[[ Stored data, beginning ]]
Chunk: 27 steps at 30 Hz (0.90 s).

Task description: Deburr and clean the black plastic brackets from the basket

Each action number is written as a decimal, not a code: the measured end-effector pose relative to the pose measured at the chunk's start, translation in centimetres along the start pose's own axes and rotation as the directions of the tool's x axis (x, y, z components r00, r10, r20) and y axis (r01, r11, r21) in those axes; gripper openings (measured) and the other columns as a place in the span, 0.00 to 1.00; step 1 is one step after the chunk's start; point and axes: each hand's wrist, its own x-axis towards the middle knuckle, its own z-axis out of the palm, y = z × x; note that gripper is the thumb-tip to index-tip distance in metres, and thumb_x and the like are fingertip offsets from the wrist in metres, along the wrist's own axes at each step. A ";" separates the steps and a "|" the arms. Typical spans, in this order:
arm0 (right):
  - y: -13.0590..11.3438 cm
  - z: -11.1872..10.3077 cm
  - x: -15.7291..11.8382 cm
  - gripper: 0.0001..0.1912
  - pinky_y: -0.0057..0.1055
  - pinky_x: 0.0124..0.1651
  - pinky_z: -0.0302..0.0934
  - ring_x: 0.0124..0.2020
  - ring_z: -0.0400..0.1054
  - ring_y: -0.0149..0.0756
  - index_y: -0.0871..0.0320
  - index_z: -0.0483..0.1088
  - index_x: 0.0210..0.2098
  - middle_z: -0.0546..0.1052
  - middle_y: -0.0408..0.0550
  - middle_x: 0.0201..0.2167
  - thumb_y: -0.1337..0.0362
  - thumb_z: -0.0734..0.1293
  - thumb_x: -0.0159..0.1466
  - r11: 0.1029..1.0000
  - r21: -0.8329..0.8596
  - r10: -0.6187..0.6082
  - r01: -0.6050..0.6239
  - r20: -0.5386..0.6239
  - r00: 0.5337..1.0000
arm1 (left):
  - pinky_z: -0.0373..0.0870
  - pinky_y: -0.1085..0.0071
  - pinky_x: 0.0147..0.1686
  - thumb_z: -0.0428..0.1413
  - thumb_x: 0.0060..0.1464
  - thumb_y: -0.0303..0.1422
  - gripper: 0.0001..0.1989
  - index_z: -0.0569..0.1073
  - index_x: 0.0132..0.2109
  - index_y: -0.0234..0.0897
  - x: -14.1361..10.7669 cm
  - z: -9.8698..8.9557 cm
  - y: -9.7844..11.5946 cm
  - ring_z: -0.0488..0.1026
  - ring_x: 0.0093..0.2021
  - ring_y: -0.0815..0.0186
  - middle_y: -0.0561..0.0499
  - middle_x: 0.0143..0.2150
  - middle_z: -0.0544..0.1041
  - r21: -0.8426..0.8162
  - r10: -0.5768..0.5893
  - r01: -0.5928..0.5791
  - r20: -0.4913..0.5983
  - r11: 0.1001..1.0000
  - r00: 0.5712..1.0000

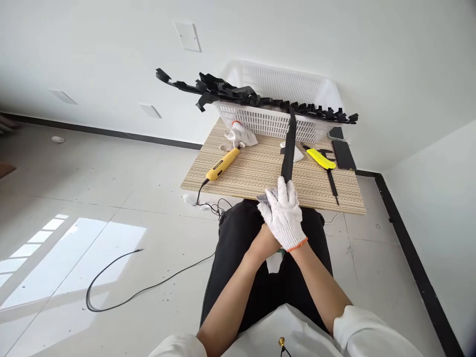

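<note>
My right hand (284, 218), in a white knit glove with an orange cuff, lies over the near end of a long black plastic strip (289, 148). Its fingers are bent down onto the strip, which runs up to the basket's front rim. Beneath it is my left hand (267, 240); the wrist is bare and the fingers are hidden. A piece of grey fabric (265, 197) shows beside the gloved fingers, and I cannot tell whether it is a glove or a cloth. Many similar black strips (238, 94) with small tabs lie across the basket's rim.
A white slotted basket (256, 119) stands on a wood-patterned board (253, 181) against the wall. On the board are a yellow corded tool (223, 164), a crumpled white glove (241, 135), a yellow-handled cutter (320, 158), black calipers (332, 184) and a phone (343, 154). A black cable (148, 287) crosses the floor.
</note>
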 end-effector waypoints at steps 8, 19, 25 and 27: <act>2.0 -0.1 10.2 0.25 0.66 0.60 0.57 0.72 0.39 0.68 0.52 0.68 0.65 0.47 0.56 0.74 0.54 0.61 0.71 0.996 0.084 0.013 0.001 -0.169 0.986 | 0.54 0.73 0.19 0.61 0.49 0.35 0.15 0.62 0.23 0.41 -0.4 0.6 0.6 0.64 0.20 0.68 0.53 0.20 0.66 0.234 -0.282 0.280 -0.028 0.931 0.959; -0.1 -1.5 19.5 0.29 0.53 0.50 0.68 0.66 0.54 0.62 0.53 0.62 0.68 0.35 0.53 0.77 0.53 0.59 0.70 0.997 -0.003 0.079 -0.080 -0.071 0.994 | 0.53 0.73 0.19 0.59 0.55 0.34 0.11 0.66 0.28 0.39 -0.6 -0.1 0.5 0.59 0.20 0.71 0.55 0.22 0.65 0.270 -0.339 0.341 -0.058 0.900 0.939; 0.2 -1.6 9.9 0.37 0.46 0.48 0.71 0.51 0.73 0.49 0.38 0.53 0.71 0.53 0.54 0.72 0.61 0.64 0.65 0.974 0.173 0.143 -0.149 0.046 0.989 | 0.60 0.70 0.23 0.57 0.61 0.39 0.19 0.70 0.56 0.35 -0.1 -0.4 0.9 0.71 0.24 0.63 0.50 0.29 0.75 0.352 -0.332 0.326 -0.045 0.877 0.942; 1.3 -1.2 7.9 0.42 0.48 0.48 0.72 0.49 0.74 0.50 0.34 0.48 0.73 0.62 0.53 0.67 0.56 0.67 0.62 0.934 0.300 0.163 -0.196 0.133 0.978 | 0.66 0.68 0.29 0.55 0.62 0.41 0.27 0.64 0.63 0.32 -0.5 -1.2 1.9 0.78 0.33 0.56 0.43 0.36 0.79 0.414 -0.367 0.363 -0.073 0.835 0.927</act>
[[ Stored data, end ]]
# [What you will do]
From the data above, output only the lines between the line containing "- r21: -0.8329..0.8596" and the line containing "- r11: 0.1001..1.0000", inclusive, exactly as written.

# [Reply]
  - r21: -0.8329..0.8596
  - r10: -0.6187..0.6082
  - r01: -0.6050..0.6239
  - r20: -0.5386..0.6239
  - r00: 0.5337..1.0000
arm1 (left):
  - pinky_z: -0.0373..0.0870
  - pinky_y: -0.1085..0.0071
  - pinky_x: 0.0147..0.1686
  - thumb_z: -0.0428..0.1413
  - thumb_x: 0.0060..0.1464
  - thumb_y: -0.0303..0.1422
  - gripper: 0.0001..0.1989
  - index_z: -0.0569..0.1073
  - index_x: 0.0132..0.2109
  - index_y: -0.0234..0.0897
  - x: -14.1361..10.7669 cm
  - z: -9.8698..8.9557 cm
  - y: -9.7844..11.5946 cm
  - ring_z: -0.0488..0.1026
  - ring_x: 0.0093..0.2021
  - ring_y: -0.0815..0.0186
  - middle_y: -0.0561..0.0499
  - middle_x: 0.0143..0.2150
  - middle_z: -0.0544..0.1041
  - r21: -0.8426..0.8162
  - r10: -0.5768..0.5893
  - r01: -0.5928..0.5791
  - r20: -0.4913..0.5983
  - r11: 0.1001..1.0000

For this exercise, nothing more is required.